→ Stored data:
········

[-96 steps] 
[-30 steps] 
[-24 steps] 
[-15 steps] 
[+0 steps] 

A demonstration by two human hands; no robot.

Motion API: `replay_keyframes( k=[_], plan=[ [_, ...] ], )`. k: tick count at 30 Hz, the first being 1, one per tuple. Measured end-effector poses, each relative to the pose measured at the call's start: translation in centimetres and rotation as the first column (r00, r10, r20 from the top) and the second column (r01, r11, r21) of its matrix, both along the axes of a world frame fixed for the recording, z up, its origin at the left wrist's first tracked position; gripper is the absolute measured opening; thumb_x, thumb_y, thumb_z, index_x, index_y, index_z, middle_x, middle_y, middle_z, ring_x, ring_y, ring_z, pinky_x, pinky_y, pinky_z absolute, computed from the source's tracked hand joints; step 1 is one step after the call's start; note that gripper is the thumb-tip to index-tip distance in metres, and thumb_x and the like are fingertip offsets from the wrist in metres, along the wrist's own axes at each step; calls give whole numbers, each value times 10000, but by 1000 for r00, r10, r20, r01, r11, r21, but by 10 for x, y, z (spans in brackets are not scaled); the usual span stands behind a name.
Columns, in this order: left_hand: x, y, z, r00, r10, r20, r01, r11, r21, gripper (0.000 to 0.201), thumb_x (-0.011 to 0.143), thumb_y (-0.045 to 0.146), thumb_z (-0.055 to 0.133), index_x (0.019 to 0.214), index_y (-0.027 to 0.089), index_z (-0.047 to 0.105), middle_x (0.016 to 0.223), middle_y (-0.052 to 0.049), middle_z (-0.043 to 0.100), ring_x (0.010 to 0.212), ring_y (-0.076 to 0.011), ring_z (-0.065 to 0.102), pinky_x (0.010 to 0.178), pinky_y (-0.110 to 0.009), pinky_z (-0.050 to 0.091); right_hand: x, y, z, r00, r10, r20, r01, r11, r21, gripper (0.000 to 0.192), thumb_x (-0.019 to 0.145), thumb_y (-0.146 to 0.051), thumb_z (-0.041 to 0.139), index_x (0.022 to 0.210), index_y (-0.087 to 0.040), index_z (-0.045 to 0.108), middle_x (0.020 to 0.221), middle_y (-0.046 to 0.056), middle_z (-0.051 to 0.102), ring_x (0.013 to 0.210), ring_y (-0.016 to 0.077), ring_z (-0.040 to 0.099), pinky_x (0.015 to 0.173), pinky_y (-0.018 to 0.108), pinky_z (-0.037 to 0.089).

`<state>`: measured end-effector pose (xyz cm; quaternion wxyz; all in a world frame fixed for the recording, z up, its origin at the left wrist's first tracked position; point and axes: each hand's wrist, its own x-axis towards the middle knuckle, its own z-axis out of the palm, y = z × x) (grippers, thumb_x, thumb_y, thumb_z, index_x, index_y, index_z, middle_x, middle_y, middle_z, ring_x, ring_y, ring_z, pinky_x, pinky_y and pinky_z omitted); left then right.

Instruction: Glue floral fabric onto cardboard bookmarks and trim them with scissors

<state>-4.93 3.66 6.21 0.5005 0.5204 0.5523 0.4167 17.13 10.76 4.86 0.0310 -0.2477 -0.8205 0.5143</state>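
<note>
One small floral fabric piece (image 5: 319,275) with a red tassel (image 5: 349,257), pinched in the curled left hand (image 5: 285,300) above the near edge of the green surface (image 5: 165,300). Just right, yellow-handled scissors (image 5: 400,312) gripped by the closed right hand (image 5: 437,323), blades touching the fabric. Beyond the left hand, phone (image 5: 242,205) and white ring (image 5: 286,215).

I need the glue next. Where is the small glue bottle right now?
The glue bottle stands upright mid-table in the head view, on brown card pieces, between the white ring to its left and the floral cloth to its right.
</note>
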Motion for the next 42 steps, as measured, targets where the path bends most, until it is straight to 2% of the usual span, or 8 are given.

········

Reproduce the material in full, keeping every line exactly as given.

[-96 steps] 
[-30 steps] 
[-24 steps] 
[-15 steps] 
[+0 steps] 

A demonstration by two human hands; no robot.

Motion API: `replay_keyframes( k=[_], plan=[ [_, ...] ], )`. k: tick count at 30 Hz, the first being 1, one per tuple. Measured end-effector poses, each relative to the pose measured at the call's start: translation in centimetres and rotation as the first column (r00, r10, r20 from the top) and the second column (r01, r11, r21) of its matrix, both along the axes of a world frame fixed for the recording, z up, its origin at the left wrist's first tracked position; gripper is the absolute measured opening; thumb_x, thumb_y, thumb_z, index_x, index_y, index_z, middle_x, middle_y, middle_z, ring_x, ring_y, ring_z, pinky_x, pinky_y, pinky_z absolute, computed from the source's tracked hand joints; step 1 is one step after the call's start; note that gripper is the thumb-tip to index-tip distance in metres, and thumb_x and the like are fingertip offsets from the wrist in metres, along the wrist's own axes at each step; calls give whole numbers, each value times 10000, but by 1000 for r00, r10, r20, r01, r11, r21, but by 10 for x, y, z (spans in brackets are not scaled); the usual span stands behind a name.
Columns, in this order: left_hand: x, y, z, r00, r10, r20, r01, r11, r21, gripper (0.000 to 0.201), thumb_x (-0.011 to 0.143), thumb_y (-0.045 to 0.146), thumb_z (-0.055 to 0.133), index_x (0.019 to 0.214), index_y (-0.027 to 0.089), index_z (-0.047 to 0.105), middle_x (0.016 to 0.223), middle_y (-0.052 to 0.049), middle_z (-0.043 to 0.100), ring_x (0.010 to 0.212), ring_y (-0.076 to 0.011), ring_z (-0.065 to 0.102), pinky_x (0.010 to 0.178), pinky_y (-0.110 to 0.009), pinky_z (-0.050 to 0.091); right_hand: x, y, z, r00, r10, r20, r01, r11, r21, gripper (0.000 to 0.192), thumb_x (-0.019 to 0.145), thumb_y (-0.146 to 0.051), thumb_z (-0.041 to 0.139), index_x (0.022 to 0.210), index_y (-0.087 to 0.040), index_z (-0.045 to 0.108), middle_x (0.020 to 0.221), middle_y (-0.046 to 0.056), middle_z (-0.051 to 0.102), ring_x (0.013 to 0.210), ring_y (-0.016 to 0.077), ring_z (-0.040 to 0.099), pinky_x (0.015 to 0.173), pinky_y (-0.018 to 0.108), pinky_z (-0.037 to 0.089).

`<state>`: measured end-effector pose (xyz cm; quaternion wxyz; all in a world frame fixed for the recording, z up, its origin at the left wrist's first tracked position; point and axes: each hand's wrist, its own x-axis towards the middle knuckle, its own z-axis out of the palm, y = z × x) (grippers, thumb_x, thumb_y, thumb_z, index_x, index_y, index_z, middle_x, middle_y, middle_z, ring_x, ring_y, ring_z, pinky_x, pinky_y and pinky_z omitted); left then right.

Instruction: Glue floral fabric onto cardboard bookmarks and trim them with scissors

<state>-4.93 3.66 6.21 0.5005 0.5204 0.5523 0.4167 17.13 10.76 4.86 0.0310 -0.2477 -0.8205 0.5143</state>
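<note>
One small floral fabric piece (image 5: 319,275) with a red tassel (image 5: 349,257), pinched in the curled left hand (image 5: 285,300) above the near edge of the green surface (image 5: 165,300). Just right, yellow-handled scissors (image 5: 400,312) gripped by the closed right hand (image 5: 437,323), blades touching the fabric. Beyond the left hand, phone (image 5: 242,205) and white ring (image 5: 286,215).

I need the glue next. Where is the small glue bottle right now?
The glue bottle stands upright mid-table in the head view, on brown card pieces, between the white ring to its left and the floral cloth to its right.
</note>
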Motion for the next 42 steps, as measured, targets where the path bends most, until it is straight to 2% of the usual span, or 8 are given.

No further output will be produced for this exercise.